WHAT IS EXPECTED: Type out all the data below, word for word.

SOURCE DATA:
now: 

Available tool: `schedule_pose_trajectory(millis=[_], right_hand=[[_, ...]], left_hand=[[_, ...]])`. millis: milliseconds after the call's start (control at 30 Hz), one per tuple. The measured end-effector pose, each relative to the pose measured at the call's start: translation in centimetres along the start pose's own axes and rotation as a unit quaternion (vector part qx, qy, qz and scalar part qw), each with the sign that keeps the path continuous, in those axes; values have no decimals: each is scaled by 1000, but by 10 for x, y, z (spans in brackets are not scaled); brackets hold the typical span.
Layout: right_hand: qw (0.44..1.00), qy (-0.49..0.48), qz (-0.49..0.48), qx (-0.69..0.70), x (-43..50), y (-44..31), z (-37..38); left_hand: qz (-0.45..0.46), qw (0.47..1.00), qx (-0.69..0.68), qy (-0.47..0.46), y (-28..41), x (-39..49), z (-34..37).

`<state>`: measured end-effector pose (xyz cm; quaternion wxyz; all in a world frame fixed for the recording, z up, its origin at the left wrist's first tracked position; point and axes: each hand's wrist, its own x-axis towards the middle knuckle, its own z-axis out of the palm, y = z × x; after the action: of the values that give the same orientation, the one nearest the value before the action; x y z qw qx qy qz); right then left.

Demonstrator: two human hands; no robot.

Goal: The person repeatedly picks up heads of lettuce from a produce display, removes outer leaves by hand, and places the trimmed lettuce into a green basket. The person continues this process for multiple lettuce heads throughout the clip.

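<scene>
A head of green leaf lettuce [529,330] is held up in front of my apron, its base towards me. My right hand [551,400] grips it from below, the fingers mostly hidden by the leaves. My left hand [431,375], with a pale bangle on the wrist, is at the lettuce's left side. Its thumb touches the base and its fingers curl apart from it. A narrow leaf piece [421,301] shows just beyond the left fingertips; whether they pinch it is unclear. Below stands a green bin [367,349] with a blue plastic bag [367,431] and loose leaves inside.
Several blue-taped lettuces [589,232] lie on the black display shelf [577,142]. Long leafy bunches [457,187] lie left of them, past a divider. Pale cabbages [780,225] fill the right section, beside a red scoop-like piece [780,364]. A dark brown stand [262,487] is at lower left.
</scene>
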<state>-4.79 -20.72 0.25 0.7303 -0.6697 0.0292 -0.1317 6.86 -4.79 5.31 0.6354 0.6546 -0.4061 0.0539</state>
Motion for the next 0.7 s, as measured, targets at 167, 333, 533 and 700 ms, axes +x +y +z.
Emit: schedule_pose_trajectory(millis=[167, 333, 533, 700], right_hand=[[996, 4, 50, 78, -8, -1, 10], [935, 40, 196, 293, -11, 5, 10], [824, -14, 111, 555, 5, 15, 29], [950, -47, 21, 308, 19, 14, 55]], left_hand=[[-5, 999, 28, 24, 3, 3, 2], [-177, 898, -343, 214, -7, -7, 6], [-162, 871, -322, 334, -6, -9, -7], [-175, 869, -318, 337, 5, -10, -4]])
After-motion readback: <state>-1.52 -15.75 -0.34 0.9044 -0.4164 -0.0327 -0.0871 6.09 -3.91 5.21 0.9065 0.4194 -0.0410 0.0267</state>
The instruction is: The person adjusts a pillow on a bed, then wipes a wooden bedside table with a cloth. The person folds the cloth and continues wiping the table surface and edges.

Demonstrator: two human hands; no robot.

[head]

RESULT OF THIS TASK:
now: 

Available tool: `schedule_pose_trajectory(millis=[_], right_hand=[[_, ...]], left_hand=[[_, ...]])`. millis: milliseconds after the call's start (control at 30 Hz), one per tuple. The measured end-effector pose, each relative to the pose measured at the call's start: translation in centimetres along the start pose's own axes and rotation as a unit quaternion (vector part qx, qy, qz and scalar part qw), each with the sign that keeps the path continuous, in those axes; values have no decimals: each is scaled by 1000, but by 10 for x, y, z (spans in brackets are not scaled); brackets hold the typical span.
Layout: right_hand: qw (0.44..1.00), qy (-0.49..0.48), qz (-0.49..0.48), qx (-0.69..0.70), x (-43..50), y (-44..31), z (-37..38); left_hand: qz (-0.45..0.46), qw (0.47..1.00), qx (-0.69..0.68), qy (-0.47..0.46), y (-28..41), x (-39..49), z (-34..37).

`<state>`: measured end-effector pose (xyz cm; quaternion wxyz; all in a world frame fixed for the recording, z up, its origin at the left wrist's first tracked position; point and axes: each hand's wrist, its own x-axis towards the middle knuckle, its own z-axis out of the palm, y = z × x; after the action: of the values that give the same orientation, the one nearest the value before the action; x y z qw qx qy qz); right then left.

Demonstrator: two human hands; no robot.

Goal: The person repeatedly picks up heads of lettuce from a produce display, removes outer leaves by hand, and places the trimmed lettuce into a green basket. The person continues this process for multiple lettuce heads throughout the clip.

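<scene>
A head of green leaf lettuce [529,330] is held up in front of my apron, its base towards me. My right hand [551,400] grips it from below, the fingers mostly hidden by the leaves. My left hand [431,375], with a pale bangle on the wrist, is at the lettuce's left side. Its thumb touches the base and its fingers curl apart from it. A narrow leaf piece [421,301] shows just beyond the left fingertips; whether they pinch it is unclear. Below stands a green bin [367,349] with a blue plastic bag [367,431] and loose leaves inside.
Several blue-taped lettuces [589,232] lie on the black display shelf [577,142]. Long leafy bunches [457,187] lie left of them, past a divider. Pale cabbages [780,225] fill the right section, beside a red scoop-like piece [780,364]. A dark brown stand [262,487] is at lower left.
</scene>
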<state>-4.79 -20.72 0.25 0.7303 -0.6697 0.0292 -0.1317 6.86 -4.79 5.31 0.6354 0.6546 -0.4061 0.0539</state>
Motion for the next 0.7 s, as measured, targets at 167, 333, 533 and 700 ms, axes +x +y +z.
Emit: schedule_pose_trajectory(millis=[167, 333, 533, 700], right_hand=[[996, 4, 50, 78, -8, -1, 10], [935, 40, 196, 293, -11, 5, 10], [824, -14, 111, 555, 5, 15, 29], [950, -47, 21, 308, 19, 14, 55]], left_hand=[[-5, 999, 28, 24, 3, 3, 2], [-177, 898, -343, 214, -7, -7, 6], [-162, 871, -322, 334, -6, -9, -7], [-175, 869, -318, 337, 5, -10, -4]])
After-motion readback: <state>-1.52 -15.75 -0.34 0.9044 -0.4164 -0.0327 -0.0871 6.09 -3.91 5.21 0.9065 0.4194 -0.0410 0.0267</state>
The instruction is: The person adjusts a pillow on a bed, then wipes a wooden bedside table with a cloth. The person folds the cloth and continues wiping the table surface and edges.

Demonstrator: two human hands; no robot.

[head]

The requested output has been produced.